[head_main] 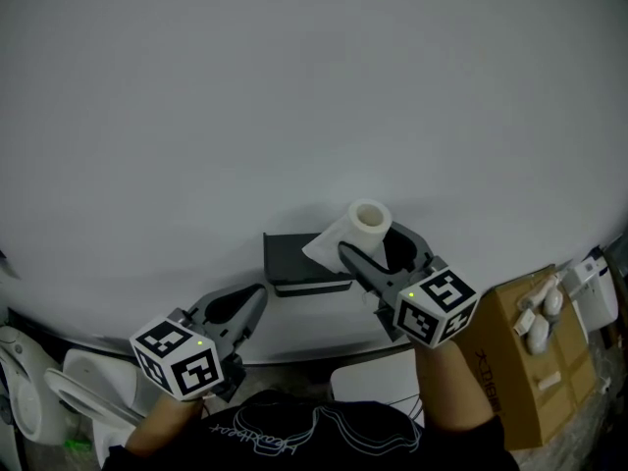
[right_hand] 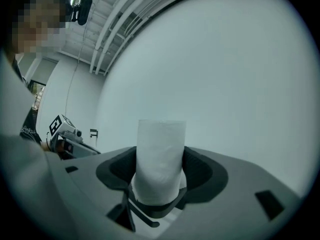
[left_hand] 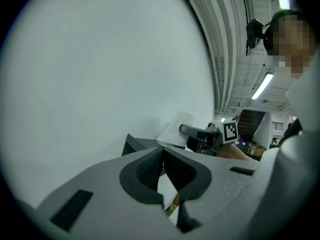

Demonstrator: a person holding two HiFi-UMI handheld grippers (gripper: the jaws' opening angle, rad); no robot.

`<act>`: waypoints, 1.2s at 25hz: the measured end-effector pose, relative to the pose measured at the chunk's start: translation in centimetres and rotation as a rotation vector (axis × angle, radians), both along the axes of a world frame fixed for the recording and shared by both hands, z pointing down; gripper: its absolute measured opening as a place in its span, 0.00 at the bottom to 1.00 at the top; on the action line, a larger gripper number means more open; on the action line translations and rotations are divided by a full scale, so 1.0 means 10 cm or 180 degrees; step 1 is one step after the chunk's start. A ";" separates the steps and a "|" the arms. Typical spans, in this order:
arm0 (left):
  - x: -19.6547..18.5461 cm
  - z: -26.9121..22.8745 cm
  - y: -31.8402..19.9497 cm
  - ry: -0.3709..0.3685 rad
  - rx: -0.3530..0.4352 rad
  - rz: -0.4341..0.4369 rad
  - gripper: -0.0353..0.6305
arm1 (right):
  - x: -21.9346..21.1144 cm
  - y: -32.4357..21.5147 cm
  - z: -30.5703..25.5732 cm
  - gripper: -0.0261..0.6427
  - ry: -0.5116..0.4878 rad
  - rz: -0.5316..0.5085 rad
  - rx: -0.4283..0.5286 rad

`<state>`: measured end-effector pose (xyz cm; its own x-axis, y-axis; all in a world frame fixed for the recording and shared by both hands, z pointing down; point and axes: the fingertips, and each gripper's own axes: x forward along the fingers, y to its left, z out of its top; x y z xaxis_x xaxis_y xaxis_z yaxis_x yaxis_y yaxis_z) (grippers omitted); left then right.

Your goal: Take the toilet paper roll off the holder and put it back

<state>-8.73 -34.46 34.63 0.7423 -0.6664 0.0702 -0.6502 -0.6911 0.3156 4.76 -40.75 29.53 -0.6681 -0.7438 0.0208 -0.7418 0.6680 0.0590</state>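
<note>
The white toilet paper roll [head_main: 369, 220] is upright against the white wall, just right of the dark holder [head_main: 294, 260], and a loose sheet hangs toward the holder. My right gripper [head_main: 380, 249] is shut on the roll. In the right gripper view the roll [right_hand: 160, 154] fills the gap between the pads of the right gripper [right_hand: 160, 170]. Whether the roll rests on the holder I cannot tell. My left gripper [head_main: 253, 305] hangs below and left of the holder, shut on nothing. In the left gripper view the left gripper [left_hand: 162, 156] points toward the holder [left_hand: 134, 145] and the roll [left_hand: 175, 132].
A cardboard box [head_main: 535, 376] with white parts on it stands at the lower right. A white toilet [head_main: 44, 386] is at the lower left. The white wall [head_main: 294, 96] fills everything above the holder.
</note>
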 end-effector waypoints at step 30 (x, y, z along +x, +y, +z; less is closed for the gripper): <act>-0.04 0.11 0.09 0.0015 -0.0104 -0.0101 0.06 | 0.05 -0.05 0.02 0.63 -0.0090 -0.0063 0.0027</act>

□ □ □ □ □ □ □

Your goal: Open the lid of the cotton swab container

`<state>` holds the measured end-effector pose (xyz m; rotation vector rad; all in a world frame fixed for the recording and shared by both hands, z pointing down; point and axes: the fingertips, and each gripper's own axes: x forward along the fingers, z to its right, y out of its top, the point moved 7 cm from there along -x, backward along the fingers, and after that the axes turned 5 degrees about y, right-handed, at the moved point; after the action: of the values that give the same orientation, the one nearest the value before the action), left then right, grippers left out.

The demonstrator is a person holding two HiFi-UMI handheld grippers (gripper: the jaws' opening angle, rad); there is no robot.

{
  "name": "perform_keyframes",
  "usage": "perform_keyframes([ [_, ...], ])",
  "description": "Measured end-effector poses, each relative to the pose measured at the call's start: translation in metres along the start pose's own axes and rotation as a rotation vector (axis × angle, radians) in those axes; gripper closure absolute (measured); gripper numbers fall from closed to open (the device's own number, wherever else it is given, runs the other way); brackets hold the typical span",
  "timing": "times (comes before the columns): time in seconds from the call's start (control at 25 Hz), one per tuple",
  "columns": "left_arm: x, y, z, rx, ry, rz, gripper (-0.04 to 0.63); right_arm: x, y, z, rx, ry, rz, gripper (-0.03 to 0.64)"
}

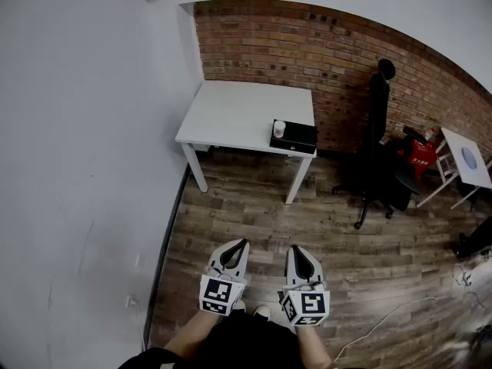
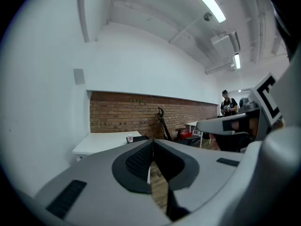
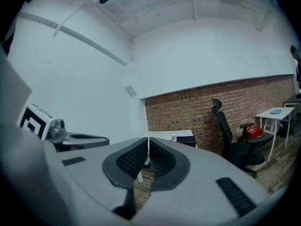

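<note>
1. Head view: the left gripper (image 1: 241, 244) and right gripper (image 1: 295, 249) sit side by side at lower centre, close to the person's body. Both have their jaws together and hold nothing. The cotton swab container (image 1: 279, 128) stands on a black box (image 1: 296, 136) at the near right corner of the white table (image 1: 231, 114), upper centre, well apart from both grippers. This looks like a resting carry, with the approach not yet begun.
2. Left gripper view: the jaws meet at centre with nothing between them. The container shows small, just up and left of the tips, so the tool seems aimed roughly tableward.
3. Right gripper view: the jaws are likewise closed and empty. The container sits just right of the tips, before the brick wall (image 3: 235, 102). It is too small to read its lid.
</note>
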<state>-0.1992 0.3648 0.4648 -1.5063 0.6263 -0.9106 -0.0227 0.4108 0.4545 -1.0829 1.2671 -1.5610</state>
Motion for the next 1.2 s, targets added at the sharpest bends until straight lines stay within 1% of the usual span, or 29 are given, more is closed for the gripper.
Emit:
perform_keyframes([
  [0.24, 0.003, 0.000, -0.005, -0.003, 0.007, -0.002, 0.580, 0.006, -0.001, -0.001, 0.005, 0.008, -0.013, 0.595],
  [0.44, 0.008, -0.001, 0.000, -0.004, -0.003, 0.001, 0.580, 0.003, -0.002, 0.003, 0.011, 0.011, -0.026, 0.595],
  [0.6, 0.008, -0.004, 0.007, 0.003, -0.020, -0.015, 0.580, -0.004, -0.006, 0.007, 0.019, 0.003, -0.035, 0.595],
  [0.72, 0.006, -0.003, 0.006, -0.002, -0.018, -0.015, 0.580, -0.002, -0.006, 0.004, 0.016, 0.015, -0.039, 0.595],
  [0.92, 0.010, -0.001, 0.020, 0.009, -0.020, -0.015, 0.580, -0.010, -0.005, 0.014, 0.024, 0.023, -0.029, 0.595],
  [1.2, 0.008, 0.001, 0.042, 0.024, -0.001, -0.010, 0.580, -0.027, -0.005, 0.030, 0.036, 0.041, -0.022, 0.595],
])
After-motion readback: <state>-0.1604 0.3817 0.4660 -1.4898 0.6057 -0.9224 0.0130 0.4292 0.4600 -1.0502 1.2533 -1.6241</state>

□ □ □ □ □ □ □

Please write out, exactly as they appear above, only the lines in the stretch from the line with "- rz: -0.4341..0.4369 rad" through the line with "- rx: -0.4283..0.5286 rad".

● **ANSWER SECTION**:
  - rz: -0.4341..0.4369 rad
  - gripper: -0.0353..0.6305
arm1 (right):
  - x: -21.9346..21.1144 cm
  - y: -32.4357..21.5147 cm
  - z: -30.5703..25.5732 cm
  - gripper: -0.0261..0.6427
  - ry: -0.5116..0.4878 rad
  - rz: -0.5316..0.5085 rad
  - rx: -0.4283..0.5286 rad

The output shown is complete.